El oro forma parte de la cultura humana desde hace más de 5.000 años. Al principio por su llamativo brillo amarillento, pero después por su maleabilidad, escasez y por su estabilidad, que perdura el paso de generaciones sin corromperse, fue la solución natural para medir el valor de las transacciones comerciales y para acumular la riqueza del excedente producido.
Hoy por hoy el oro y la plata renacen como los únicos y verdaderos métodos de conservación de la riqueza, personal y colectiva. El mundo ha desvirtuado tanto la concepción misma de la riqueza que la base cultural de la misma carece de definición.
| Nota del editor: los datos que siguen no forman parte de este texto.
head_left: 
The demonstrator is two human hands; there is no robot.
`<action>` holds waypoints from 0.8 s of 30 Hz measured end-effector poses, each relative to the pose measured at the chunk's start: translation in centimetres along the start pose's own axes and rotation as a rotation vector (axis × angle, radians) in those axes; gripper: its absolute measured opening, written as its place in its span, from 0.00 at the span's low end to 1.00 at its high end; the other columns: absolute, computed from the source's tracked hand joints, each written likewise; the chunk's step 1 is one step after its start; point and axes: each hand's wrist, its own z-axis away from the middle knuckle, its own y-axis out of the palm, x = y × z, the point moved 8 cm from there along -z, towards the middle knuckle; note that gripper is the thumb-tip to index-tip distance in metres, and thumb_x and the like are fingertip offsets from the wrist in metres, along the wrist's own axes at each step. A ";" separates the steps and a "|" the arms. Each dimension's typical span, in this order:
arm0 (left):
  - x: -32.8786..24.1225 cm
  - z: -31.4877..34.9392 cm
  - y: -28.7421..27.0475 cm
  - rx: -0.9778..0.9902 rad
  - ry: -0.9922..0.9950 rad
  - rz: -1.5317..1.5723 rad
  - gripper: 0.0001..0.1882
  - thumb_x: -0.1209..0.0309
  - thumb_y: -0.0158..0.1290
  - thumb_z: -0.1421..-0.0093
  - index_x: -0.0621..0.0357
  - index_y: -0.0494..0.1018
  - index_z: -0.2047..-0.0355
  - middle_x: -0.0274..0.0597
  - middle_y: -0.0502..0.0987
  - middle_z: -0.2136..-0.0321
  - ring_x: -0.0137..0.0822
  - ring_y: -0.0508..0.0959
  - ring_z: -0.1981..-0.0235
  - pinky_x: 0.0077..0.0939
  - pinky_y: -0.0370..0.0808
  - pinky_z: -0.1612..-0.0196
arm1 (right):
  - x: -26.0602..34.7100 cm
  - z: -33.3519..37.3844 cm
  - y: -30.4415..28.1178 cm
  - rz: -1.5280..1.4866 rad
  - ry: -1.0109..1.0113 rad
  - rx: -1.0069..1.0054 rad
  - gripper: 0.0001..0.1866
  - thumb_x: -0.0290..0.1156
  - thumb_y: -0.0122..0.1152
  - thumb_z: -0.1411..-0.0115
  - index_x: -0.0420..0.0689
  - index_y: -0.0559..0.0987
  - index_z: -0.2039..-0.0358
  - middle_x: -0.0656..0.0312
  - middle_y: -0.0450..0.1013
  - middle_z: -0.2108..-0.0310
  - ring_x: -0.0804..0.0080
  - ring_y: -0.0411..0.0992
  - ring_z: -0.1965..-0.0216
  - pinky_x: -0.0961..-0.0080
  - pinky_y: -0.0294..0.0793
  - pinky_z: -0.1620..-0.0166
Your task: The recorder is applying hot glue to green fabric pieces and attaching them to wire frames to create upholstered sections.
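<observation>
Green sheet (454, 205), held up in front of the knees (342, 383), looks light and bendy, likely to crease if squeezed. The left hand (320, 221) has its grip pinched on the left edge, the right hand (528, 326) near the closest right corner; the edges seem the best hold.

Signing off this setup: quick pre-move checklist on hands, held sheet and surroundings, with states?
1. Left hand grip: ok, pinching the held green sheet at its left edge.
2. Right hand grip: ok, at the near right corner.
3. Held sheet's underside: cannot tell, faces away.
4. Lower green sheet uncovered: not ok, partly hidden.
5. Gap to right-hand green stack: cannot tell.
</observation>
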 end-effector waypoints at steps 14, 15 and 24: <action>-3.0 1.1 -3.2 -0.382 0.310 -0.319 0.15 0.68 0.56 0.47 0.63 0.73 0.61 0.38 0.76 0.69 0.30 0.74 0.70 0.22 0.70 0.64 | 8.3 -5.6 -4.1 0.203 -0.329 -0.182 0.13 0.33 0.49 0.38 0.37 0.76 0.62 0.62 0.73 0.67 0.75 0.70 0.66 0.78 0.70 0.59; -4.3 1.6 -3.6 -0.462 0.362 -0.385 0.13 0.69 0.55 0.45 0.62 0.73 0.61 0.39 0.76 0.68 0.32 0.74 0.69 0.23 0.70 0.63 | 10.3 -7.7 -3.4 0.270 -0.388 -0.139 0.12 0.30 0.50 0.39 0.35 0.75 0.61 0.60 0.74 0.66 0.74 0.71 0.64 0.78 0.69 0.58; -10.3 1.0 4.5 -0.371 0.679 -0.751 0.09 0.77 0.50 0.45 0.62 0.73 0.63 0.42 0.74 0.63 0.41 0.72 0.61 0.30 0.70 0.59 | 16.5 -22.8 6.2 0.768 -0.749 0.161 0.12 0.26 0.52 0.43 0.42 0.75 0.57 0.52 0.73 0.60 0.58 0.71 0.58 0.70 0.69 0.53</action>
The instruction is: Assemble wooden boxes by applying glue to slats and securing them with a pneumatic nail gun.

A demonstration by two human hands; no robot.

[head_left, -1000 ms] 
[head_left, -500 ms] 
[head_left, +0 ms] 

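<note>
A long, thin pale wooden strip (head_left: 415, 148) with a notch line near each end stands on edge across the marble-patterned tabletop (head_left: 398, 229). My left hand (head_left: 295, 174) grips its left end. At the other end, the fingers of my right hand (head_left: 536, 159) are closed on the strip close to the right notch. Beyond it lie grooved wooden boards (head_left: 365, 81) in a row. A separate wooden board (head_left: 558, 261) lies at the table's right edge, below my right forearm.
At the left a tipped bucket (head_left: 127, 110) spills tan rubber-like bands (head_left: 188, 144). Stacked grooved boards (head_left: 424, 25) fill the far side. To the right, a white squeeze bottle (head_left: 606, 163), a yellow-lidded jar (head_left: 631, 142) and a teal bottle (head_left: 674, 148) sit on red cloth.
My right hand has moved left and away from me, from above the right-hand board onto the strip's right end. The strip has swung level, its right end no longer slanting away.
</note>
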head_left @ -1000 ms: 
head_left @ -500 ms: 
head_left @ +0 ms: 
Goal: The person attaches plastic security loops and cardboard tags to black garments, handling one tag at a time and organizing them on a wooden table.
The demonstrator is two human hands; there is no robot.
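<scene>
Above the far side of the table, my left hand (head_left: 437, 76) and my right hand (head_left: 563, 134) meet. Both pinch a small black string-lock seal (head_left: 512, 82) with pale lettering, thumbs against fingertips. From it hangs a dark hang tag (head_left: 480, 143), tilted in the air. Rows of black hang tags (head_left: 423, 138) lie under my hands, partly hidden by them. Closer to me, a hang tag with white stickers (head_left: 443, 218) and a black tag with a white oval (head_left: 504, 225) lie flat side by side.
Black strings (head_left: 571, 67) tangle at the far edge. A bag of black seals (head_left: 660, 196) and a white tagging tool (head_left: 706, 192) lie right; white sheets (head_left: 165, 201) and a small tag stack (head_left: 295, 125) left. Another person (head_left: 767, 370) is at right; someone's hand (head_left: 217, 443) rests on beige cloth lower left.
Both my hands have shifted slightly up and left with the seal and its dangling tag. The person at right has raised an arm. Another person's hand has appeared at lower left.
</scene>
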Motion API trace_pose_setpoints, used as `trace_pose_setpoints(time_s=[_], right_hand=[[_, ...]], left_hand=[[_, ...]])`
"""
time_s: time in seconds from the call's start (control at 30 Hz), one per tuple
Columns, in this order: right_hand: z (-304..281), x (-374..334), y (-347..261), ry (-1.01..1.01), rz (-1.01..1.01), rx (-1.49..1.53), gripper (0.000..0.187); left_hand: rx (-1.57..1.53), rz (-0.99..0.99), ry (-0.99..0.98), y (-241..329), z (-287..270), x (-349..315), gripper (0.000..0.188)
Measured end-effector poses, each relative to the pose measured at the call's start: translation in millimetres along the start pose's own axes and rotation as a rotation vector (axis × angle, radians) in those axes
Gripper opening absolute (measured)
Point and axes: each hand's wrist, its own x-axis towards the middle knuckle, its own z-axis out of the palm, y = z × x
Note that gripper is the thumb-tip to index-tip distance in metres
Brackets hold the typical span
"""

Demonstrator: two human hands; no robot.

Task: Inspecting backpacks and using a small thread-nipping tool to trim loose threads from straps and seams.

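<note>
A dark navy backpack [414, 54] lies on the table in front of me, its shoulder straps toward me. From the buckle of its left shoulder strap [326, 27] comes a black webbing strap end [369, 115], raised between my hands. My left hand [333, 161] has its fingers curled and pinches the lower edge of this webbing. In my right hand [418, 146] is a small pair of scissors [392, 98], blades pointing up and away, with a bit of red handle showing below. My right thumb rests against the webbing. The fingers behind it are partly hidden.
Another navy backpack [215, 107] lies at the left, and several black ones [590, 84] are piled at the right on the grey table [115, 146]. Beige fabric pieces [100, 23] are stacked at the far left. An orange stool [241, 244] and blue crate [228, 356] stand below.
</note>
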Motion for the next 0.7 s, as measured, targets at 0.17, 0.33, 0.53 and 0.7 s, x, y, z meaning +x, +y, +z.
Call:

Si le preguntamos a los jóvenes de hoy en día que es la riqueza, un alto porcentaje de los mismos dirían que es tener fama, coches caros o grandes yates donde veranear.
El sistema bancario mundial, las políticas neo-progresistas y la cultura del consumo han desnaturalizado lo que nuestros abuelos construyeron. La base de la riqueza en la mal llamada era “post-COVID” será la de las economías que tengan un respaldo real y “físico” de su riqueza, y aquellas naciones que tengan un sistema económico y social que permite tres cosas muy básicas: Alimentación, salud, y seguridad.
Las naciones productoras de metales preciosos, como oro y plata históricos refugios de la riqueza, podrán ofrecer estabilidad en sus economías internas, contarán con el mejor aval ante sus acuerdos de comercio exterior y además reducirán progresivamente la brecha social y económica de su población. El liderazgo en esta transición es una de las cuestiones que se esclarecerá en los próximos meses y años, pero la base deben ser las empresas privadas de la mano de los productores, donde las naciones deben limitarse a tener un papel testimonial, y donde su función es generar la estabilidad en el marco de la seguridad jurídica y el control medioambiental.